Task instructions → Write out each line of the material exactly as given, and drop the images.
Data section Start Marker
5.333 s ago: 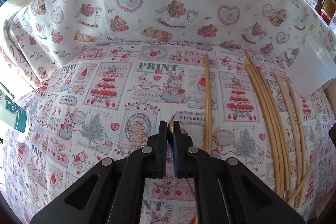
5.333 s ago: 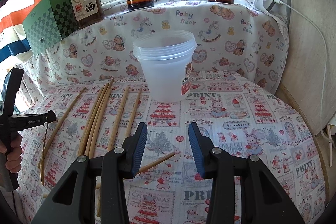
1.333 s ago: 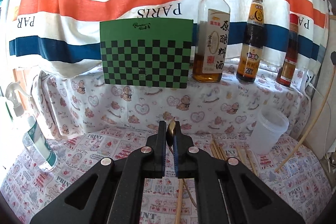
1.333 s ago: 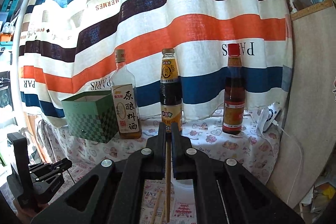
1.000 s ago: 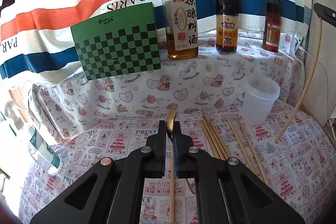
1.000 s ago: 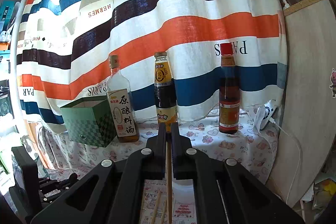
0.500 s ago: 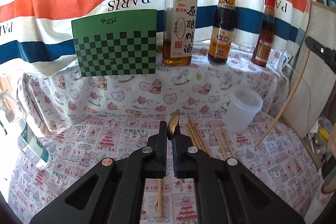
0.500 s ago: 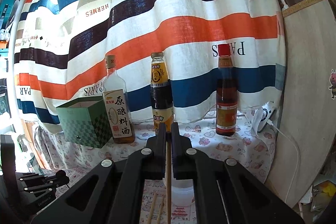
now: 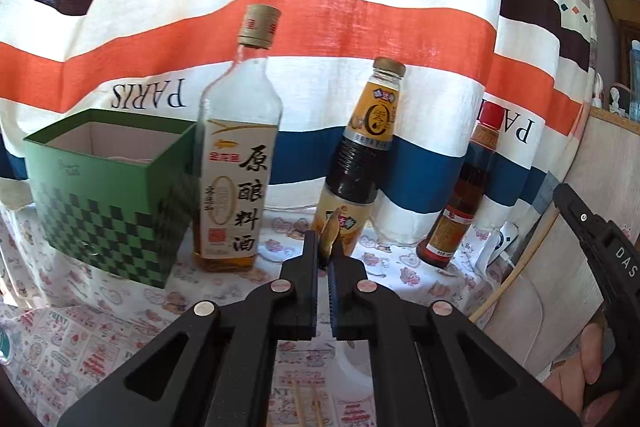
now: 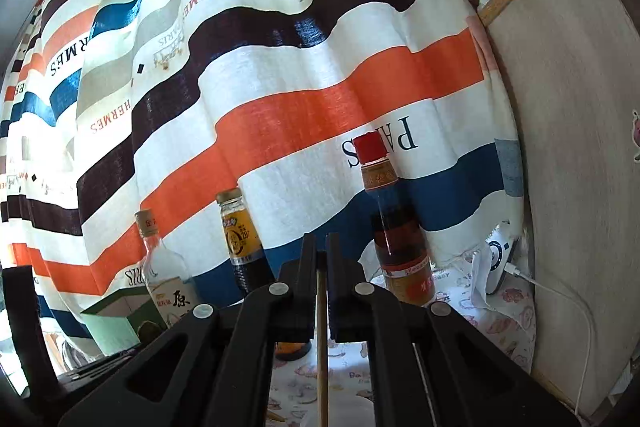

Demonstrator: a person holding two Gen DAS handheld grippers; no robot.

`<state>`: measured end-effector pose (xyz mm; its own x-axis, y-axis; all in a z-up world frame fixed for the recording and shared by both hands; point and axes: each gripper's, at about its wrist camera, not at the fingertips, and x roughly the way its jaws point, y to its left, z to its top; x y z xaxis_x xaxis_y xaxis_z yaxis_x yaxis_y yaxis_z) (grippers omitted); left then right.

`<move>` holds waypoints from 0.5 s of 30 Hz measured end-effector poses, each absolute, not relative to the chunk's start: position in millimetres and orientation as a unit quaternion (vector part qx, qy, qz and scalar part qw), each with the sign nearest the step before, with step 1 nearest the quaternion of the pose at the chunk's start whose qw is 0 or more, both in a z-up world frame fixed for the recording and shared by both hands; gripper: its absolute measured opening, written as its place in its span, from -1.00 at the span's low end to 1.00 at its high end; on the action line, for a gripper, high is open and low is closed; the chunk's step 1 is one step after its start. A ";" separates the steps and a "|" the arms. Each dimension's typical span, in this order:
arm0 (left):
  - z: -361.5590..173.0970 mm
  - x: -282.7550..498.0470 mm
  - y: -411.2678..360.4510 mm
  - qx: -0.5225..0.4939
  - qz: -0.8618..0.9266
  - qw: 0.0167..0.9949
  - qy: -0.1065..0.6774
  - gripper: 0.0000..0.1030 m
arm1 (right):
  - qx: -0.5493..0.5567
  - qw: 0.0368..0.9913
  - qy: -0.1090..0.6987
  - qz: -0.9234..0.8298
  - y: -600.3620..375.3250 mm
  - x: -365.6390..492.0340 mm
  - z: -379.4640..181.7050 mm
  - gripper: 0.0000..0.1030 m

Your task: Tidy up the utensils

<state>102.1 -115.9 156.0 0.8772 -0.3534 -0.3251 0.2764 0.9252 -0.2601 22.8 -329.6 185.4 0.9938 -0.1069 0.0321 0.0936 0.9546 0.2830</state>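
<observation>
My left gripper (image 9: 323, 259) is shut on a bamboo chopstick (image 9: 330, 230), whose tip sticks up between the fingers. My right gripper (image 10: 321, 255) is shut on another chopstick (image 10: 321, 347) that hangs straight down. That chopstick also shows at the right of the left wrist view (image 9: 516, 269), slanting down from the right gripper's black body (image 9: 600, 251). The white plastic cup (image 9: 352, 375) shows just below the left fingers, mostly hidden. Two more chopsticks (image 9: 308, 407) lie on the patterned cloth beneath.
On a ledge stand a green checkered box (image 9: 108, 195), a clear cooking-wine bottle (image 9: 236, 163), a dark sauce bottle (image 9: 356, 163) and a red-capped bottle (image 9: 460, 195). A striped curtain (image 10: 280, 87) hangs behind. A wooden panel (image 10: 580, 147) and a white charger cable (image 10: 560, 291) are at the right.
Both grippers have risen and tilted upward, so the table has dropped mostly out of view. The left gripper has moved right, closer to the bottles and over the cup. Both still hold their chopsticks.
</observation>
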 end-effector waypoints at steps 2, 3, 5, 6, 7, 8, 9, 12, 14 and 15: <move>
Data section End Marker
Exercise answer →
5.333 s ago: 
5.333 s ago: 
1.333 s ago: 
1.333 s ago: 
1.000 s ago: 
1.000 s ago: 
0.500 s ago: 
0.500 s ago: 
now: 
now: 

Demonstrator: a person holding two Gen DAS handheld grippers; no robot.

`<state>`: measured end-effector pose (xyz mm; its own x-axis, y-axis; all in a z-up world frame fixed for the recording and shared by both hands; point and axes: each gripper's, at about its wrist camera, not at the fingertips, and x roughly the way its jaws point, y to its left, z to its top; x y z xaxis_x xaxis_y xaxis_z yaxis_x yaxis_y yaxis_z) (grippers omitted); left then right.

`<move>` holds waypoints from 0.5 s of 30 Hz measured end-effector poses, each absolute, not relative to the chunk's start: position in millimetres and orientation as a unit quaternion (vector part qx, qy, qz and scalar part qw), each with the sign nearest the step before, with step 1 nearest the quaternion of the pose at the chunk's start whose qw is 0 or more, both in a z-up world frame fixed for the recording and shared by both hands; gripper: its absolute measured opening, written as its place in its span, from -1.00 at the span's low end to 1.00 at its high end; on the action line, for a gripper, high is open and low is closed; the chunk's step 1 is one step after its start. A ";" separates the steps and a "|" the arms. Each dimension's typical span, in this order:
arm0 (left):
  - z: -361.5590..173.0970 mm
  - x: -282.7550..498.0470 mm
  - y: -411.2678..360.4510 mm
  - qx: -0.5225..0.4939
  - qz: -0.8618..0.9266
  - qw: 0.0167..0.9949
  - qy: -0.1065..0.6774
  - gripper: 0.0000..0.1030 m
arm1 (right):
  - qx: -0.5493..0.5567
  - qw: 0.0368..0.9913
  - qy: -0.1090..0.6987
  - qz: -0.9234..0.8298
  - y: -600.3620..375.3250 mm
  - x: -365.6390..492.0340 mm
  - z: -379.4640..181.7050 mm
  - gripper: 0.0000..0.1030 m

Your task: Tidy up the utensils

<state>102.1 -115.9 156.0 0.8772 -0.3534 -0.3251 0.2764 0.9252 -0.2601 22.8 -329.6 185.4 0.9938 -0.1069 0.0321 0.0936 0.9546 0.2830</state>
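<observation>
My left gripper (image 9: 323, 259) is shut on a bamboo chopstick (image 9: 330, 230), whose tip sticks up between the fingers. My right gripper (image 10: 321, 255) is shut on another chopstick (image 10: 321, 347) that hangs straight down. That chopstick also shows at the right of the left wrist view (image 9: 516, 269), slanting down from the right gripper's black body (image 9: 600, 251). The white plastic cup (image 9: 352, 375) shows just below the left fingers, mostly hidden. Two more chopsticks (image 9: 308, 407) lie on the patterned cloth beneath.
On a ledge stand a green checkered box (image 9: 108, 195), a clear cooking-wine bottle (image 9: 236, 163), a dark sauce bottle (image 9: 356, 163) and a red-capped bottle (image 9: 460, 195). A striped curtain (image 10: 280, 87) hangs behind. A wooden panel (image 10: 580, 147) and a white charger cable (image 10: 560, 291) are at the right.
Both grippers have risen and tilted upward, so the table has dropped mostly out of view. The left gripper has moved right, closer to the bottles and over the cup. Both still hold their chopsticks.
</observation>
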 end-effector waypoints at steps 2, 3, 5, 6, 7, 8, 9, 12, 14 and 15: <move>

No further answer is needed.